When looking at buying a fuel pump for your vehicle, look at the flow rate not the horse power "rating".
The horse power rating on a fuel pump is what Ive tested is a load of s.........
Bosch 040 in-tank is a open base in-tank pump flowing 102 Liters of fuel per hour = 1.7Liter per minute. (genuine, its in there test book)
Now this is at 6.5 bar of fuel pressure, keep in mind your pressure at idle should be around 2 bar.
You need 600cc of fuel to support 100 hp at the crank per minute. Now do the maths from there, this is science and you cannot re-write it.
The walbo pump is 255 Liters per hour flowing 4.25 Liters per minute @ 3 bar.

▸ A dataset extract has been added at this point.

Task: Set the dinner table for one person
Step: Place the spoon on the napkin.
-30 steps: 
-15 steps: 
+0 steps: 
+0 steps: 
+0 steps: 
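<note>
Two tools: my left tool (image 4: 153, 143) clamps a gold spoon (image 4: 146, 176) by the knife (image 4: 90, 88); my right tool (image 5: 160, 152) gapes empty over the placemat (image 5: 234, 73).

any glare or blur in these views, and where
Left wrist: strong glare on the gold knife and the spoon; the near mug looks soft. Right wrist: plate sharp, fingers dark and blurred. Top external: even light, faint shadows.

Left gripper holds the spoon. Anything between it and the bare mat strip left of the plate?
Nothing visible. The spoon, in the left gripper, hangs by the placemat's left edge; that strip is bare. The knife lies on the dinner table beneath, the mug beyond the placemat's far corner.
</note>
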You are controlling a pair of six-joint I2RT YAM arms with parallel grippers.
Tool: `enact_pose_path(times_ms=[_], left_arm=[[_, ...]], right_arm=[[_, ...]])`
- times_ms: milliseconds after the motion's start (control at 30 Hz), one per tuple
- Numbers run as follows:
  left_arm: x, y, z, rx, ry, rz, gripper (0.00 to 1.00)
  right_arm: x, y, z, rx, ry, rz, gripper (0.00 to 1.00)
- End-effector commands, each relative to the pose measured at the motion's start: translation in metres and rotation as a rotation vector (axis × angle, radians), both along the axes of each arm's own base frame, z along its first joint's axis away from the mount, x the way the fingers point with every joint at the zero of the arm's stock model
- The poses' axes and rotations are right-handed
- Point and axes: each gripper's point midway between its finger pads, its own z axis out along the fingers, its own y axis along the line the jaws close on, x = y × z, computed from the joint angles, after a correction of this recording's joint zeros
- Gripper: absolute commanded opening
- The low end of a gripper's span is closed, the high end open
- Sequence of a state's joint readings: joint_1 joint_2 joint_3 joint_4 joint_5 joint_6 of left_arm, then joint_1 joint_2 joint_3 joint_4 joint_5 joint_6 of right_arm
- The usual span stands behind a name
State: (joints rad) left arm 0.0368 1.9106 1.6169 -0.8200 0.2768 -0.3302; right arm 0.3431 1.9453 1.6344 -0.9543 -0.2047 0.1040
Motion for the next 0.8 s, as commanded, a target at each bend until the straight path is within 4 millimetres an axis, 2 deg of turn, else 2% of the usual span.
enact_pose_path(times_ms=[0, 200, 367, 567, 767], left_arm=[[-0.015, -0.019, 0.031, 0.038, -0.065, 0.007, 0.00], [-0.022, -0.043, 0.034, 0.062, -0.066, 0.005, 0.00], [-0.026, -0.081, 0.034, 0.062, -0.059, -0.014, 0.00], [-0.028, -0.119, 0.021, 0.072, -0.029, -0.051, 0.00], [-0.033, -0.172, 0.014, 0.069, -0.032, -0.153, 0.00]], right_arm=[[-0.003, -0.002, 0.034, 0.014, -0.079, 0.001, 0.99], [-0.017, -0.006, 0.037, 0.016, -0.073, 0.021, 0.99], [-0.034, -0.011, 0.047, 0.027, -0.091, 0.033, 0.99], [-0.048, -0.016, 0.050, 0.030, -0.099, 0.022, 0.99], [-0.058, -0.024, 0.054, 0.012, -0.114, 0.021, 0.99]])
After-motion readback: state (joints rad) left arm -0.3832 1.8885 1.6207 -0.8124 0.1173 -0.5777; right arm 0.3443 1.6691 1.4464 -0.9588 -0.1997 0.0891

The walbro is a much better/bigger pump for your modern day skyline, they are even better when used to fill a surge tank with an external pump on the other end.
What most of you forget that some pumps are great for a 10-15 second power run on a dyno machine. (the old story goes..... my mates skyline made 360hp on a stock 040 pump, blah blah blah)
It properly did old mate, (AFR were properly @ 13.1.1 to) but then old mate took it out on the st, he went 1st gear, 2nd, 3rd, but in 4th gear it was missing and not running right.
This is what "we call" G-force over flow rate, engine leans out and dies.
It is very important you seek the right advice when setting up your fuel system, speck to the performance people, shops and suppliers, the right suppliers will Gide you with the best setup for your application.
Keep in mind, the higher the pressure, the lower the flow.